DESCRIPTION OF THE TASK: Exact reproduction of all the data is needed.

COLLECTED DATA:
▼▼▼

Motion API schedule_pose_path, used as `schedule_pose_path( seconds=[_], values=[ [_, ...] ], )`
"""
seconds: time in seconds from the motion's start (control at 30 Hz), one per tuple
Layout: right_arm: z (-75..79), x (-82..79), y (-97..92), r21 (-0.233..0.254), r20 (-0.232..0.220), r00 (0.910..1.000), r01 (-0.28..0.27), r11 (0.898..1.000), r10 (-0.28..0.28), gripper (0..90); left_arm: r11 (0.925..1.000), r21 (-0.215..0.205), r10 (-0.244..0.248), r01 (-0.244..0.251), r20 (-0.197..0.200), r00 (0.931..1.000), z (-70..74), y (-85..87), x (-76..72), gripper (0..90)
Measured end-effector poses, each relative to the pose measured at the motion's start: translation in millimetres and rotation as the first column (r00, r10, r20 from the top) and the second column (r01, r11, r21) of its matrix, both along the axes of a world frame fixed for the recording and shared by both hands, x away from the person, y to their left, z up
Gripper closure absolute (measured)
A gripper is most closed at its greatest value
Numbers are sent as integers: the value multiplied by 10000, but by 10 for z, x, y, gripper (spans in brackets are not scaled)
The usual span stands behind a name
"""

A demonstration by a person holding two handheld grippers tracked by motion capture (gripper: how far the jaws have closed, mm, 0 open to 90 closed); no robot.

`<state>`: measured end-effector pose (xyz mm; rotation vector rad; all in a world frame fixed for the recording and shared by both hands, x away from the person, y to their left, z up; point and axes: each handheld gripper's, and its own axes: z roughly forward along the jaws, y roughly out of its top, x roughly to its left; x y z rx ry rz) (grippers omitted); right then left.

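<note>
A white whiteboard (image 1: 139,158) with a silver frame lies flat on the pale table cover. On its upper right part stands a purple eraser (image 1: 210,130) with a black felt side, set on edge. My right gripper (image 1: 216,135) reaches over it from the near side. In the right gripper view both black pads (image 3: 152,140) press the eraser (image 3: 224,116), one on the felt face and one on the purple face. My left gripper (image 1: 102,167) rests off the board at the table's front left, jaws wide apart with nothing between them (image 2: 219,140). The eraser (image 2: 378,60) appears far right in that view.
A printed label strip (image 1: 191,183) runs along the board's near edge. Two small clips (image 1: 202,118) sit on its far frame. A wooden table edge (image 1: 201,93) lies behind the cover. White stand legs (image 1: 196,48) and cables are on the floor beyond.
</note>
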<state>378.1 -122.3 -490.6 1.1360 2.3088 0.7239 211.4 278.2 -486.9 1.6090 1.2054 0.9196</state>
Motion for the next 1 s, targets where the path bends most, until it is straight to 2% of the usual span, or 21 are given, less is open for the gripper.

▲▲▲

RESPONSE TO THE EXERCISE:
Motion API schedule_pose_path, used as `schedule_pose_path( seconds=[_], values=[ [_, ...] ], )`
"""
seconds: time in seconds from the motion's start (control at 30 Hz), one per tuple
Layout: right_arm: z (-75..79), x (-82..79), y (-97..92), r21 (-0.233..0.254), r20 (-0.232..0.220), r00 (0.910..1.000), r01 (-0.28..0.27), r11 (0.898..1.000), r10 (-0.28..0.28), gripper (0..90); left_arm: r11 (0.925..1.000), r21 (-0.215..0.205), r10 (-0.244..0.248), r01 (-0.244..0.251), r20 (-0.197..0.200), r00 (0.931..1.000), z (-70..74), y (-85..87), x (-76..72), gripper (0..90)
Measured end-effector poses, each relative to the pose measured at the motion's start: translation in millimetres and rotation as the first column (r00, r10, r20 from the top) and the second column (r01, r11, r21) of its matrix, both along the axes of a world frame fixed for the recording and shared by both hands, x away from the person, y to their left, z up
Gripper closure absolute (measured)
A gripper is most closed at its greatest value
Numbers are sent as integers: the value multiplied by 10000, but by 10 for z, x, y, gripper (spans in brackets are not scaled)
The usual span stands behind a name
"""

A demonstration by a person holding two handheld grippers tracked by motion capture (gripper: how far the jaws have closed, mm, 0 open to 90 closed); no robot.

`<state>`: measured end-effector pose (xyz mm; rotation vector rad; all in a world frame fixed for the recording and shared by both hands, x away from the person, y to their left, z up; point and axes: each handheld gripper's, and its own axes: z roughly forward along the jaws, y roughly out of its top, x roughly to its left; x y z rx ry rz) (grippers omitted); right then left.

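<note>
A white whiteboard (image 1: 139,158) with a silver frame lies flat on the pale table cover. On its upper right part stands a purple eraser (image 1: 210,130) with a black felt side, set on edge. My right gripper (image 1: 216,135) reaches over it from the near side. In the right gripper view both black pads (image 3: 152,140) press the eraser (image 3: 224,116), one on the felt face and one on the purple face. My left gripper (image 1: 102,167) rests off the board at the table's front left, jaws wide apart with nothing between them (image 2: 219,140). The eraser (image 2: 378,60) appears far right in that view.
A printed label strip (image 1: 191,183) runs along the board's near edge. Two small clips (image 1: 202,118) sit on its far frame. A wooden table edge (image 1: 201,93) lies behind the cover. White stand legs (image 1: 196,48) and cables are on the floor beyond.
</note>
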<state>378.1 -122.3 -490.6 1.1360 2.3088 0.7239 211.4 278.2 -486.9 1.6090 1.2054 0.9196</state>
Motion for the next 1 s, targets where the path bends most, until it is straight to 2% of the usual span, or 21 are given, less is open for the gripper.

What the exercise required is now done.